For consulting work, all results of the consultation, particularly presentation documents and recommendations made by The Agency are intended exclusively for internal use of the client and may not be published or passed on to third parties, such as banks, auditors, other providers of consulting services etc., without the express consent of The Agency.
Whilst The Agency makes every effort not to breach any copyright, The Client agrees to indemnify The Agency against any action that may arise as a result of using The Agency’s services.
Indemnity
By using the services of The Agency, the Client agrees to indemnify The Agency and its collaborators against any claim, including that of a third party, for compensation or damages resulting from the use of The Agency’s provided service or material or from unsought permissions to use said material.
Substitution / use of third parties
The Agency is entitled to involve third parties for the delivery of the contracted work.
9. Data protection and data security
The Customer is the sole owner of any Personal Data on its systems and storage media and, as such, may have the purpose and content of its Data Collections; It therefore takes the necessary precautions in accordance with the relevant data protection laws.
10. Term of contract
The individual contract becomes effective upon signing by both parties.
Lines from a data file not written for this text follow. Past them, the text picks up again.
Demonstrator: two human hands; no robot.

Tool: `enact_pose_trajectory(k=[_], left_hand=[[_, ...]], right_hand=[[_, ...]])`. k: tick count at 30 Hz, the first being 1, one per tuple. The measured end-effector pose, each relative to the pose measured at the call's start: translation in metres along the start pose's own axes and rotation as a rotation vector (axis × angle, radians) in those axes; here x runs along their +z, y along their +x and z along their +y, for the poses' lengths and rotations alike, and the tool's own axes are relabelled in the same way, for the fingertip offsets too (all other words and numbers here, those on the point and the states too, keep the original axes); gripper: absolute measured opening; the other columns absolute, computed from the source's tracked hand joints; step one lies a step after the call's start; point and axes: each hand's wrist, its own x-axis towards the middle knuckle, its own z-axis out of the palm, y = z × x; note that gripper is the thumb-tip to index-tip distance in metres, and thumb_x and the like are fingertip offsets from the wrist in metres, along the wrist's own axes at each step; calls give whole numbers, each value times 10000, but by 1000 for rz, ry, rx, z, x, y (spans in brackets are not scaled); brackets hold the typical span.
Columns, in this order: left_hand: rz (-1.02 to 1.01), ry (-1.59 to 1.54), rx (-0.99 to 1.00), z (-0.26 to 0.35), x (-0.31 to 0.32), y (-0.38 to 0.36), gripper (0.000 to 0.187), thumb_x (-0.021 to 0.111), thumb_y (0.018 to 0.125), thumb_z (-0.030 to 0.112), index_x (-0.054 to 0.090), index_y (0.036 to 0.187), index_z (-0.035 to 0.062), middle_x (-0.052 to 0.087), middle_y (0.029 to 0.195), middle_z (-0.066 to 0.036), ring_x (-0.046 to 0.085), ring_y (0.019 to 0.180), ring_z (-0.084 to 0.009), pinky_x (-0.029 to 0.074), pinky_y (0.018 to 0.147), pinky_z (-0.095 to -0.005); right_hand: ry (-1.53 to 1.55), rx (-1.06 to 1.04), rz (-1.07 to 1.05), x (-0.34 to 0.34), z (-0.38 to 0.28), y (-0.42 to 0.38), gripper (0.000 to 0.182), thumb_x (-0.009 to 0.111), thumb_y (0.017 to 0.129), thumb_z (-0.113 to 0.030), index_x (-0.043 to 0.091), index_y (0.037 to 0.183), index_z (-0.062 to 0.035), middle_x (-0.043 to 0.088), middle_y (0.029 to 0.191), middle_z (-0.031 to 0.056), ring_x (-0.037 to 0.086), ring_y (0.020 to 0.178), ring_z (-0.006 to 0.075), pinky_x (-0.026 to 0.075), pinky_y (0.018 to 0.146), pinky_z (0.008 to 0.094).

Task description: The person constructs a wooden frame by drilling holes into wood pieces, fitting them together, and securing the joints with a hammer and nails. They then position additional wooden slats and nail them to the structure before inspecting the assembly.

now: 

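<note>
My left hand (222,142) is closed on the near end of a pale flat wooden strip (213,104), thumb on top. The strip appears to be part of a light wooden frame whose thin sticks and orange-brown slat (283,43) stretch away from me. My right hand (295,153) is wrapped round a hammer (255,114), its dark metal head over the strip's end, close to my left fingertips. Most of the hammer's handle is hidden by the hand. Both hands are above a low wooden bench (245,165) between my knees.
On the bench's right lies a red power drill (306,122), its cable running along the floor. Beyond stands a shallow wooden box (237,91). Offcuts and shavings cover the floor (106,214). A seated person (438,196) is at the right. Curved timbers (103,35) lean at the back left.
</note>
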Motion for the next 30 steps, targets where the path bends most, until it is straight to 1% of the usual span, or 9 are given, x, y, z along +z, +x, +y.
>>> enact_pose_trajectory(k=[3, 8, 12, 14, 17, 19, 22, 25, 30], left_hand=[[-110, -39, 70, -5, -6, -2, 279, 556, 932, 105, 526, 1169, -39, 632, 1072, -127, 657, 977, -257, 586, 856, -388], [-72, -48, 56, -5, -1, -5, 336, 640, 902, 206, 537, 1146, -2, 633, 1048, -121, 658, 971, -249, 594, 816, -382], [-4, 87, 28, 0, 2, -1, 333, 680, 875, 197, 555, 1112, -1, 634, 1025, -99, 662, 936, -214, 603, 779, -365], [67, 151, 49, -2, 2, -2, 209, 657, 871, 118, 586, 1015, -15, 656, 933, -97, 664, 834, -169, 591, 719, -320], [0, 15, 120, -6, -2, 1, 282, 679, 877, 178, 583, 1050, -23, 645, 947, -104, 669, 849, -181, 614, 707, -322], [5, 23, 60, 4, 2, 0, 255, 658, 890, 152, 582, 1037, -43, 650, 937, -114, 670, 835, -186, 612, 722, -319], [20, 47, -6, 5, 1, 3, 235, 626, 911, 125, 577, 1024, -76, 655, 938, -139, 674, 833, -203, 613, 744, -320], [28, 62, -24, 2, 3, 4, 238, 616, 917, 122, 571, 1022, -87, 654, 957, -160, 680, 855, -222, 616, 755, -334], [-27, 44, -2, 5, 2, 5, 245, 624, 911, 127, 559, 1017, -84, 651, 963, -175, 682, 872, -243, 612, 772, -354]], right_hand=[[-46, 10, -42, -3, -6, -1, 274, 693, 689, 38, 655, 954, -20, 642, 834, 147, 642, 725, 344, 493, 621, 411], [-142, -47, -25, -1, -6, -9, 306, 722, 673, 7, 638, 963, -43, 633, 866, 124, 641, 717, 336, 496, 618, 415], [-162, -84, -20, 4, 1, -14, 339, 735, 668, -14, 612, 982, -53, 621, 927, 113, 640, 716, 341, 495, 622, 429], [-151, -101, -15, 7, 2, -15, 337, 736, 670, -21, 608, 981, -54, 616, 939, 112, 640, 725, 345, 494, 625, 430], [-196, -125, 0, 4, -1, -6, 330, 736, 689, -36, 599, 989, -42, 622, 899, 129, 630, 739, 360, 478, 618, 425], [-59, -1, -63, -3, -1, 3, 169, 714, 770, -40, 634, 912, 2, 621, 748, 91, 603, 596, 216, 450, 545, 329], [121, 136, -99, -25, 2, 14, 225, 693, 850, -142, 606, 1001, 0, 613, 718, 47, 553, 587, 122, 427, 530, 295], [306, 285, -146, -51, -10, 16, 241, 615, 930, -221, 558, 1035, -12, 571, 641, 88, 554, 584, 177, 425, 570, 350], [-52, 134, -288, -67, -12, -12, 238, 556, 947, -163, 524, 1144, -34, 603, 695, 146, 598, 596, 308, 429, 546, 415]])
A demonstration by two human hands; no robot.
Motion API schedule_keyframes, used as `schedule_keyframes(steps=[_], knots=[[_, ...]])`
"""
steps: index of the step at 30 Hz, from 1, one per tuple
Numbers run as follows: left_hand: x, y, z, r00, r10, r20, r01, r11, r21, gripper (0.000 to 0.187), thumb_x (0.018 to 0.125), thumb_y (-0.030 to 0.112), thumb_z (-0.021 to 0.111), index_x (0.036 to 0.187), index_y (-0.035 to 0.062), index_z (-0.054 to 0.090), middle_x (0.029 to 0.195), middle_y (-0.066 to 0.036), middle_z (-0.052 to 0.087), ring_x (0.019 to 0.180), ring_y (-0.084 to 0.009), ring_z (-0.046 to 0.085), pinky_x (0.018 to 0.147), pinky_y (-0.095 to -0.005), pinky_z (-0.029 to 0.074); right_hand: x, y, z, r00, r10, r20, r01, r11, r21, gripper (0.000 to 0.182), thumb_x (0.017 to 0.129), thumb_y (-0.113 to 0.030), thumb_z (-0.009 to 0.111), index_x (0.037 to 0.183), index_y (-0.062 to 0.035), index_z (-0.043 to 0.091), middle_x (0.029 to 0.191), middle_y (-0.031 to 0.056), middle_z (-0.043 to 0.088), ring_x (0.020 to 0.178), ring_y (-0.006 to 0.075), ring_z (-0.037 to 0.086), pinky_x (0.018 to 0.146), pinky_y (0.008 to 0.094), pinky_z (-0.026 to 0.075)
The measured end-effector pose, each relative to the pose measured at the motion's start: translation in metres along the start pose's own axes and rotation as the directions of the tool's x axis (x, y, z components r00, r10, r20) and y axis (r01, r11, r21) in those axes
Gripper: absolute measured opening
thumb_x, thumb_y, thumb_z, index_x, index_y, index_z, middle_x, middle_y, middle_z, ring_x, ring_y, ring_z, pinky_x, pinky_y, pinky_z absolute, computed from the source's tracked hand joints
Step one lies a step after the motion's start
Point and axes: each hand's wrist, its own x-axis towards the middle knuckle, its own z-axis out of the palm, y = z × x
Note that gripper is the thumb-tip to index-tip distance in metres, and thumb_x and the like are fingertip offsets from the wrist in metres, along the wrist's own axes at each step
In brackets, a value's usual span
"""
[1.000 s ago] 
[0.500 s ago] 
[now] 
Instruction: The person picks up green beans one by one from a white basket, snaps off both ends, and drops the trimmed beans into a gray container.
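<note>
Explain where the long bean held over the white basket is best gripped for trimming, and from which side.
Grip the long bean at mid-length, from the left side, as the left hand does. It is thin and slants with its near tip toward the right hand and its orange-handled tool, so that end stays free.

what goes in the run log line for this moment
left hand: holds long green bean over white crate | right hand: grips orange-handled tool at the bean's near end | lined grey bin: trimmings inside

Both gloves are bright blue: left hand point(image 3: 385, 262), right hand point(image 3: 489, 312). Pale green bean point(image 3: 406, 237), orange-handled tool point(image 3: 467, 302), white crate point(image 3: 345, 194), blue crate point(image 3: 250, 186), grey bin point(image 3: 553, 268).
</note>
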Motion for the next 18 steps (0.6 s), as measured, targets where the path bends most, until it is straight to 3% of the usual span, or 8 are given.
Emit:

The customer is entitled to waive the provision of consulting services in writing at any time, subject to a period of notice of one month. If a corresponding individual contract is terminated, the customer shall pay the costs of all consulting services already provided and the special precautions taken with regard to the performance of the contract. Payments already made will not be refunded by The Agency.
11. Disputes, Partial invalidity and voidability
The invalidity or contestability of one or more provisions of these General Terms and Conditions shall not invalidate the validity of the General Terms and Conditions. In such a case, the parties shall endeavour to replace the invalid or contestable provision with another valid and enforceable provision which comes as close as possible to the legal and economic content of the repealed provision. The same applies to filling in gaps in the contract.
In the event of disagreement, the parties shall endeavour to try to reach an amicable settlement before bringing the matter before the court and to give at least the other party sufficient opportunity to submit a written statement and to remedy the alleged breach of contract.